WORK ORDER
Would you repeat the listing exactly but omit every picture?

DATA BELOW
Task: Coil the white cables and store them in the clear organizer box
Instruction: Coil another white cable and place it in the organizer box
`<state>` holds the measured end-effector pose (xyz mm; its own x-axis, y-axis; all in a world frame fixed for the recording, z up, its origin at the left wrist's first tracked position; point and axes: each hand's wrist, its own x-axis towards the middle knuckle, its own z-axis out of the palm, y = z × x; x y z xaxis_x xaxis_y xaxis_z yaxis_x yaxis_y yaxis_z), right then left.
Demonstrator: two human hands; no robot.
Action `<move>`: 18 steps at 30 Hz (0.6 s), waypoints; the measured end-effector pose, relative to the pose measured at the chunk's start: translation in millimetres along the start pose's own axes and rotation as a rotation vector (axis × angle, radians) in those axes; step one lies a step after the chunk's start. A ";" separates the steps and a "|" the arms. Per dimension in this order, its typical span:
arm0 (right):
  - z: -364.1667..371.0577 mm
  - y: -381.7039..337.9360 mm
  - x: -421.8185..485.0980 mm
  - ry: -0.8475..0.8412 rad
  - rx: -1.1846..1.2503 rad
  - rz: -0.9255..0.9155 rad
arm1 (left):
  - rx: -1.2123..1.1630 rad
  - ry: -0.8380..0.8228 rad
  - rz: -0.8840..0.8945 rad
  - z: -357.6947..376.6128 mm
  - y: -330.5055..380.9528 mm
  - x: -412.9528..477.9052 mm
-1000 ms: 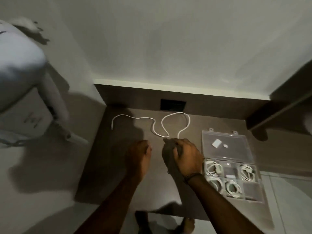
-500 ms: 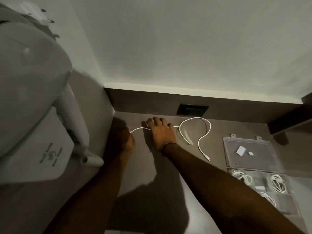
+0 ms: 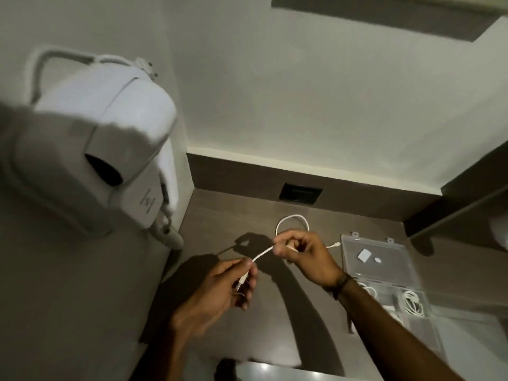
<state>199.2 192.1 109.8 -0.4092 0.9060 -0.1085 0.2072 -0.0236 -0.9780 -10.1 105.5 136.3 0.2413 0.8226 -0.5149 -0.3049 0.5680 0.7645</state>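
Note:
A white cable [image 3: 261,254] runs between both my hands above the brown counter. My left hand [image 3: 220,292] pinches its connector end between thumb and fingers. My right hand [image 3: 305,254] grips the cable a short way along, and beyond it the cable arches in a loop [image 3: 291,219] on the counter, ending in a plug by the box. The clear organizer box [image 3: 384,273] lies open at the right, lid flat behind it, with coiled white cables [image 3: 412,301] in its compartments.
A white wall-mounted hair dryer [image 3: 110,160] hangs at the left, close to the counter's edge. A black socket plate [image 3: 300,192] sits in the back panel. A dark shelf [image 3: 453,213] juts out at the right. Two small white pieces [image 3: 364,254] lie on the lid.
Both hands have come back from the counter's far left, lifting the cable's left end off the surface. The cable is now held between them, and the view has tilted up.

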 end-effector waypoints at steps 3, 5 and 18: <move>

OUTPUT
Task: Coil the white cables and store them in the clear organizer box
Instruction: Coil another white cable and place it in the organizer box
`<state>` holds the measured end-effector pose (xyz mm; its own x-axis, y-axis; all in a world frame fixed for the recording, z up, its origin at the left wrist's first tracked position; point and axes: each hand's wrist, its own x-axis towards the middle knuckle, its own z-axis out of the palm, y = z × x; x y z xaxis_x xaxis_y xaxis_z yaxis_x yaxis_y yaxis_z), right then left.
Demonstrator: two human hands; no robot.
Action `<move>`: 18 steps at 30 Hz (0.6 s), waypoints; the measured end-effector pose, relative to the pose measured at the chunk's start: translation in millimetres along the start pose's own axes and rotation as a rotation vector (axis × angle, radians) in those axes; step one lies a step after the chunk's start. A ";" separates the steps and a "|" the arms. Per dimension in this order, its typical span:
arm0 (right):
  - z: -364.1667..371.0577 mm
  - y: -381.7039..337.9360 mm
  - x: -421.8185..485.0980 mm
  - ry: -0.8475..0.8412 rad
  - rx: -1.1846..1.2503 rad
  - rz: -0.9255..0.9155 rad
arm1 (left):
  - rx: -1.2123..1.1630 rad
  - ry: -0.8380..0.8228 rad
  - rz: -0.8840..0.8945 rad
  - z: -357.6947..376.6128 mm
  - y: -330.5055..380.9528 mm
  - x: -412.9528..477.9052 mm
-1000 ms: 
-500 ms: 
+0 ms: 
<state>199.2 192.1 109.8 -0.4092 0.9060 -0.1085 0.2072 -0.0236 -0.9780 -10.1 105.5 136.3 0.2413 0.8226 -0.5149 -0.3049 0.5680 0.7645</state>
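Note:
A white cable [image 3: 261,254] runs between both my hands above the brown counter. My left hand [image 3: 220,292] pinches its connector end between thumb and fingers. My right hand [image 3: 305,254] grips the cable a short way along, and beyond it the cable arches in a loop [image 3: 291,219] on the counter, ending in a plug by the box. The clear organizer box [image 3: 384,273] lies open at the right, lid flat behind it, with coiled white cables [image 3: 412,301] in its compartments.
A white wall-mounted hair dryer [image 3: 110,160] hangs at the left, close to the counter's edge. A black socket plate [image 3: 300,192] sits in the back panel. A dark shelf [image 3: 453,213] juts out at the right. Two small white pieces [image 3: 364,254] lie on the lid.
Both hands have come back from the counter's far left, lifting the cable's left end off the surface. The cable is now held between them, and the view has tilted up.
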
 end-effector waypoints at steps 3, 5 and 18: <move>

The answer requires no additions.